Adjust kerning

It's not possible in InDesign to adjust a font's kerning table, which is a shame because that's an area where even the best-designed fonts leave some space for improvement – and these improvements are relatively easy to implement.

Apart from possible shortcomings in a font's kerning table, a limitation of the traditional approach to kerning is that the scope of a font's kerning table is just that font; it's not possible for a font to define kerning between its own characters and characters from another font. This means that nothing can be done about clashes of pairs such as an italic f followed by a roman closing parenthesis and the gaping space between letters such as P, V, and W and a following subscripted letter or digit.

Another, somewhat related, problem is that the left side-bearing of a character can cause it to appear misplaced when it is the first character in a paragraph (a side-bearing is the space on the left and right of a character built into the font). Extreme examples are the Minion Pro italic V and W:

bad kerning of sidebearing

The script handles such cases as well; see 'Kerning' the first character in a paragraph.

The script

The script described here deals with these problems: it allows you to create tables that specify kern values not only for characters in a font, but also for characters set in different font styles, that is, from different fonts. The script collects the names of the typefaces ('font families') used in a document, then reads the user-defined kerning data from a file and applies these data to the document.

Kerning data are stored in a text file. The structure of such a kern data file is simple:

Ws	-60
-T	-100

The first line denotes a font style; the script identifies font styles by the three = symbols. Under this heading follow any number of kern instructions. Each instruction consists of a character pair (Ws and -T in the example) followed by a tab, followed by a kern value: positive numbers for positive kerning (loosening), negative values for tightening the space between two characters. The kern value is applied to the space between the two characters in the pair. (You can type more tabs between the characters and the kern value to line up the kerning values and make the file more readable.) Unicode characters can be entered either as characters (just copy and paste the characters from InDesign) or by their unicode numbers, using the format \x{0158}.

A font style followed by any number of kern instructions makes up a section. You can add more sections to cover other font styles and to deal with characters from different font styles. To kern character pairs in another font style, just list these under what is already in the file:

Ws	-60
-T	-100

T-	-135

The script ignores empty lines, so you can use them freely to make the file more readable.

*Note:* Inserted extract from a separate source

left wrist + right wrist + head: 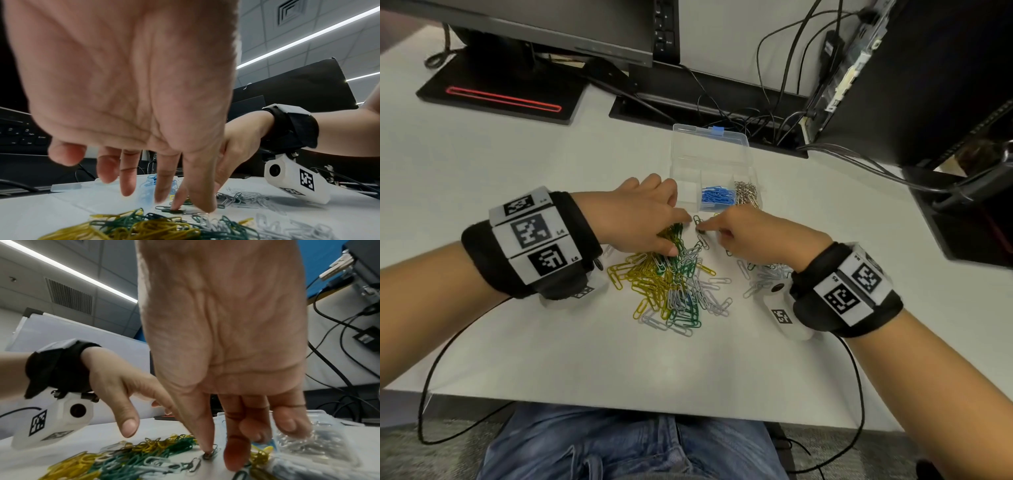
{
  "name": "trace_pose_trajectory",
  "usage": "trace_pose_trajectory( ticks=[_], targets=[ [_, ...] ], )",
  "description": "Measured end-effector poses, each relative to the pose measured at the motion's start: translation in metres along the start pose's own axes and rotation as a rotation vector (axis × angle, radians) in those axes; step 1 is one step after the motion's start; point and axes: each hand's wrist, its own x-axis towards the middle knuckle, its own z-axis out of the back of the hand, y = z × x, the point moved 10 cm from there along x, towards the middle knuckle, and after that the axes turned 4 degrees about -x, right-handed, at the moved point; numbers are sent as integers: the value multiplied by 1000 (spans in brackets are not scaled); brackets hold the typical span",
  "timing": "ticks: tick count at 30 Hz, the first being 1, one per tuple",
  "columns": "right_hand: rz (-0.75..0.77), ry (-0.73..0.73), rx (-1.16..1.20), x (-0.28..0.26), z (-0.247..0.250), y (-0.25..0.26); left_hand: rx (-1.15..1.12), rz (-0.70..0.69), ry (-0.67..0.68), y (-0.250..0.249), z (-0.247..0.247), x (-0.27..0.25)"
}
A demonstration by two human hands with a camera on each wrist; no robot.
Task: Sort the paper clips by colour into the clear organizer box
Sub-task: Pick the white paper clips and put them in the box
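Your loose paper clips [671, 284] lie in a tangled heap of yellow, green and white on the white desk [517, 342], between your two wrists and just in front of the clear organizer box [710, 164]. The box stands open with its lid tipped back; blue clips [717, 198] fill one front compartment and silver clips [747, 195] the one to its right, while the compartment to the left looks bare. A single green clip [697, 221] lies flat on the desk at the far edge of the heap, close to the box. Your right hand [756, 233] has its index finger stretched down with the tip pressing that clip against the surface, and the other fingers bent in loosely; nothing is pinched. Your left hand [643, 216] spreads over the far side of the heap, fingers straight and fanned, tips on or just above the clips, gripping none that you can see. A smaller scatter of white clips [763, 277] sits under your right wrist. Beyond the box, black cables [767, 116] run across a dark tray, a monitor base [500, 89] with a red outline stands to the left, and a dark computer case [928, 85] to the right. The wrist views show a tiled ceiling with strip lights [308, 37].
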Motion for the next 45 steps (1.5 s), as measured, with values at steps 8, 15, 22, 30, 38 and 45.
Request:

Note: The names of font styles must be entered exactly as you see them in InDesign's Character panel. If a font family uses a regular font style called 55 Roman, then use that in the kerning file:

===55 Roman
Ws	-80

To adjust the kerning between two characters from different font styles, type the two font styles after each other separated by a tab:

===Italic	Regular
f\) 35

In this example, the kerning between an italic f and a roman ) is set to 35. The order in which you type the names of the font styles is important: turn them around in this example and the script will try to find a roman f followed by an italic ). Note: the closing parenthesis must be entered as \). Other characters that need to be preceded by a backslash are ()[]{}.$^+=?.

Spacing between full-size characters and super-/subscripts is dealt with similarly:

===Regular sub
P1	-80
P2	-80
P3	-80

===Italic super
r1	30
r2	30

Use these words exactly as given here: sub for subscript and super for superscript. Note that any styling for the super- and subscripts is ignored: Regular and Italic in the two examples apply only to P and r, respectively. Here, super and sub match characters to which the normal super- and subscript formatting has been applied. To match characters formatted with OpenType superscript (or superior), use otsuper and otsub. (See below for a full list of keywords.)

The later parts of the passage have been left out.